-- Opening Marker --
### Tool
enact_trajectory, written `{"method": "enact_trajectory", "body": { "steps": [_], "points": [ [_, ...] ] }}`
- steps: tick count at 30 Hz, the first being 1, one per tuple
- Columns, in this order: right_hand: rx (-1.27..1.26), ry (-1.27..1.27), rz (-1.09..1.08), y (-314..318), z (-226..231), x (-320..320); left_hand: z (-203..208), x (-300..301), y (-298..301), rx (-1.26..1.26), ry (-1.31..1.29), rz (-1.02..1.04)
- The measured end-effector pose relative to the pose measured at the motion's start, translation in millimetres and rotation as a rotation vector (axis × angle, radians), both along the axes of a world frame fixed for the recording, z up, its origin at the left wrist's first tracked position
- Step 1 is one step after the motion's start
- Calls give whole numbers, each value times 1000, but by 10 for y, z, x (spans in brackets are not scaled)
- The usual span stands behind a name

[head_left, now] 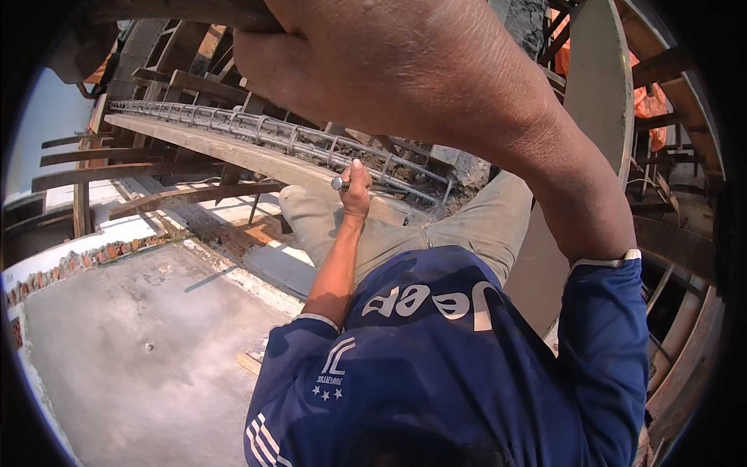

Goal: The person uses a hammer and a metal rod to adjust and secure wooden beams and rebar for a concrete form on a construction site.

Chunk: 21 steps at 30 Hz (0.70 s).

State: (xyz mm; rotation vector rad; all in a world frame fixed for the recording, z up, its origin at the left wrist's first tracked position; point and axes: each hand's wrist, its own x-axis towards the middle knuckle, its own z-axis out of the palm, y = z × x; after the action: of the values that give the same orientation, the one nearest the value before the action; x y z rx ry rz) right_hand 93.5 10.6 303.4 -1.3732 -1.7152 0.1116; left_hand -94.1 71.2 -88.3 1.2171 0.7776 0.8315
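My right hand [334, 66] is raised very close and fills the top of the view, closed around the dark handle of a hammer [179, 11]. The hammer's dark, blurred head reaches the upper left edge. Lower down, my left hand [357, 193] is closed on a metal rod [340, 184], whose round end points up to the left; its far end is hidden. The left fist rests beside a long wooden plank [226, 153] and a cage of tied steel rebar [292, 140], just above my lap.
Rough concrete [459, 167] meets the rebar's near end. A tall board [603, 86] stands to the right, with timber props and orange sheeting [652, 117] behind. Dark beams [124, 173] jut out at left. Below left lies a grey concrete slab [140, 327] edged with broken brick [93, 261].
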Motion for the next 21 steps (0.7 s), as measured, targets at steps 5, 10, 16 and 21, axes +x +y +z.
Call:
{"method": "enact_trajectory", "body": {
  "steps": [5, 10, 16, 21],
  "points": [
    [325, 101, -74, 273, -213, -287, -142, -279, -72, 337, 258, 87],
    [-725, -242, 44, -200, -1869, -217, -136, 436, -1, -19, -40, 228],
    [-493, -204, -19, -132, -1077, -160, -431, 103, 127, 336, 194, 26],
    [514, 87, -211, 29, 327, -281, -46, 156, -30, 7, -30, -130]
  ]
}}
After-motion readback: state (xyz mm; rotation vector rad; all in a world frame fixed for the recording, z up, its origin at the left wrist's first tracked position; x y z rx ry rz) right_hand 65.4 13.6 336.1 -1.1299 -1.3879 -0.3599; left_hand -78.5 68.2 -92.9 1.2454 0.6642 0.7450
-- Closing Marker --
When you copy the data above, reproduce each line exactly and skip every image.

- **Exercise solution**
### Tool
enact_trajectory, written `{"method": "enact_trajectory", "body": { "steps": [_], "points": [ [_, ...] ] }}`
- steps: tick count at 30 Hz, the first being 1, one per tuple
- Columns, in this order: right_hand: rx (-1.27..1.26), ry (-1.27..1.27), rz (-1.09..1.08), y (-314..318), z (-226..231), x (-320..320); left_hand: z (-203..208), x (-300..301), y (-298..301), rx (-1.26..1.26), ry (-1.31..1.29), rz (-1.02..1.04)
- The measured end-effector pose relative to the pose measured at the motion's start, translation in millimetres and rotation as a rotation vector (axis × angle, radians), both along the axes of a world frame fixed for the recording, z up, its origin at the left wrist's first tracked position
- Step 1 is one step after the motion's start
- Calls give whole numbers, each value times 1000, but by 10 for y, z, x (spans in brackets are not scaled)
- The usual span stands behind a name

[head_left, now] 

Goal: The person uses a hammer and a metal rod to adjust and secure wooden beams and rebar for a concrete form on a construction site.

Chunk: 21 steps at 30 Hz (0.70 s).

State: (xyz mm; rotation vector rad; all in a world frame fixed for the recording, z up, its origin at the left wrist's first tracked position; point and axes: each hand's wrist, its own x-axis towards the middle knuckle, its own z-axis out of the palm, y = z × x; after the action: of the values that give the same orientation, the one nearest the value before the action; x y z rx ry rz) right_hand 93.5 10.6 303.4 -1.3732 -1.7152 0.1116; left_hand -94.1 71.2 -88.3 1.2171 0.7776 0.8315
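My right hand [334, 66] is raised very close and fills the top of the view, closed around the dark handle of a hammer [179, 11]. The hammer's dark, blurred head reaches the upper left edge. Lower down, my left hand [357, 193] is closed on a metal rod [340, 184], whose round end points up to the left; its far end is hidden. The left fist rests beside a long wooden plank [226, 153] and a cage of tied steel rebar [292, 140], just above my lap.
Rough concrete [459, 167] meets the rebar's near end. A tall board [603, 86] stands to the right, with timber props and orange sheeting [652, 117] behind. Dark beams [124, 173] jut out at left. Below left lies a grey concrete slab [140, 327] edged with broken brick [93, 261].
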Motion for the next 21 steps (0.7 s), as measured, targets at steps 5, 10, 16 and 21, axes +x +y +z.
Call:
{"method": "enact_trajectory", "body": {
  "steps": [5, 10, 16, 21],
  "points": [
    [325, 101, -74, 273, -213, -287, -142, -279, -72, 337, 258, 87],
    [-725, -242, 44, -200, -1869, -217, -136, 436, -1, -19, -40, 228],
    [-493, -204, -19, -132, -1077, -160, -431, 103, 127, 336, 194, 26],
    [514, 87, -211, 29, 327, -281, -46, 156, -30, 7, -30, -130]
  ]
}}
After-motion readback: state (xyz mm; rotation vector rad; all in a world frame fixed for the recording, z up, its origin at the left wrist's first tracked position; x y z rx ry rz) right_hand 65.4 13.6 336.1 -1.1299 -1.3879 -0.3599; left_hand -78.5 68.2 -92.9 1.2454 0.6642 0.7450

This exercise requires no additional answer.